Kay Macpherson
August 20, 1999
Peace activist Macpherson dead at 86
TORONTO (CP) -- In the mid-1960s when many Canadian women were at home making tuna
casseroles and waxing the kitchen floor, Kay Macpherson was languishing in a French jail.
She, along with a dozen other peace demonstrators, had tried to present a statement
to the secretary general of NATO during a 1964 conference in Paris. They were
protesting a proposal for a multilateral force that would allow any NATO naval commander
to press the nuclear button whenever he deemed necessary. For their trouble, they were
locked up. Macpherson, the politician, feminist and founder of the peace group
The Voice of Women, died of lymphatic cancer Thursday in Toronto at 86. When
the slim, indomitable white-haired activist received her Order of Canada from Gov. Gen Ed
Schreyer in 1982, he asked her, "and what
have you been up to lately?" "Revolution," she replied. And she
wasn't joking.
Macpherson served humanitarian causes and social concerns, particularly women's rights,
most of her life. She also helped establish Women for Political Action, and in 1977
was elected president of the National Action Committee on the Status of Women.

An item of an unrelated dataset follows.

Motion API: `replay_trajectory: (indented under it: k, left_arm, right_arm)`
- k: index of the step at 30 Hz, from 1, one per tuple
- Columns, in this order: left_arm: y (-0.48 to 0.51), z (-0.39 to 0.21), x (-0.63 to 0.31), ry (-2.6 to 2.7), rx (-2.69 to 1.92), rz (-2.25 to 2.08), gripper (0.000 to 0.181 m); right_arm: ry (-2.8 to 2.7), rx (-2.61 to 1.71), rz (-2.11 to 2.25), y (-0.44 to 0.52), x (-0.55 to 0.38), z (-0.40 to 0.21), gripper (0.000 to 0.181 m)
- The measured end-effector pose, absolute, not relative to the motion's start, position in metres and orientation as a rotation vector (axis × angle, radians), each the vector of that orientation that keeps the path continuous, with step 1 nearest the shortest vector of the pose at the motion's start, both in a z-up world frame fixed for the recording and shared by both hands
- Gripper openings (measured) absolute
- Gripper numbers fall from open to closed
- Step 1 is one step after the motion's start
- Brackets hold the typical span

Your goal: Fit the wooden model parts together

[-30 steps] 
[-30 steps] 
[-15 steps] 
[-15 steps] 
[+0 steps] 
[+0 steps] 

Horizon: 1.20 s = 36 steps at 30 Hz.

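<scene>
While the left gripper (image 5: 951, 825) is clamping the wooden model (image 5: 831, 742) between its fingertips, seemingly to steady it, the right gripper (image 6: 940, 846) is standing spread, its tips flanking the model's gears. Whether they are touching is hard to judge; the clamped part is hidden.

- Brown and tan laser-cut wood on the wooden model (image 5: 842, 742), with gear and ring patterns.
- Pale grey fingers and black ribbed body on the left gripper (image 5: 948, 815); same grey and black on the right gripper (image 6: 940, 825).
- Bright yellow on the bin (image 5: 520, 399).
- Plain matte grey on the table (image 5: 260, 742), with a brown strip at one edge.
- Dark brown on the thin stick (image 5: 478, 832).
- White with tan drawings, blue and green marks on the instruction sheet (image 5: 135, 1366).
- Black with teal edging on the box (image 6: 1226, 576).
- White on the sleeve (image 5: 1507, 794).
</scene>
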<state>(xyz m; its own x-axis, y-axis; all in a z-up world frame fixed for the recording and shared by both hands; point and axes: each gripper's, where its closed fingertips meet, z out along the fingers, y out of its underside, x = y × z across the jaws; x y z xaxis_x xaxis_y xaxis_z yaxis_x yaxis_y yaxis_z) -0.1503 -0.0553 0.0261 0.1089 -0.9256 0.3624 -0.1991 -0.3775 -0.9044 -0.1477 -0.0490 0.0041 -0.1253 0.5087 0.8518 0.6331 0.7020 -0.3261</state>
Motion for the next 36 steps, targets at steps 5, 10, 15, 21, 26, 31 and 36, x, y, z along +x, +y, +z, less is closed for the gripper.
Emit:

Born in England in 1913, she trained as a physiotherapist before immigrating to Canada in
1935. After working in Montreal and then Fredericton, N.B., she married political
philosopher Brough Macpherson in 1944. She ran for federal office under the
Feminist Party banner, and in 1973 she joined the NDP and tried three times -- all
unsuccessfully -- to get a seat in the House of Commons.
Macpherson told The Canadian Press in 1994 that she had the ordinary feelings of not
liking force and violence. "I don't believe you solve problems by bopping people over
the head," she said.
June Callwood, a friend and colleague who joined Macpherson in many of the anti-war and
feminist demonstrations, called her" an extraordinary figure. "I have a
feeling of loss that goes beyond remembering that bubbling and sardonic personality,"
the author-broadcaster and social activist said Friday. "It's as if something that
you depend on in order to find your way is gone."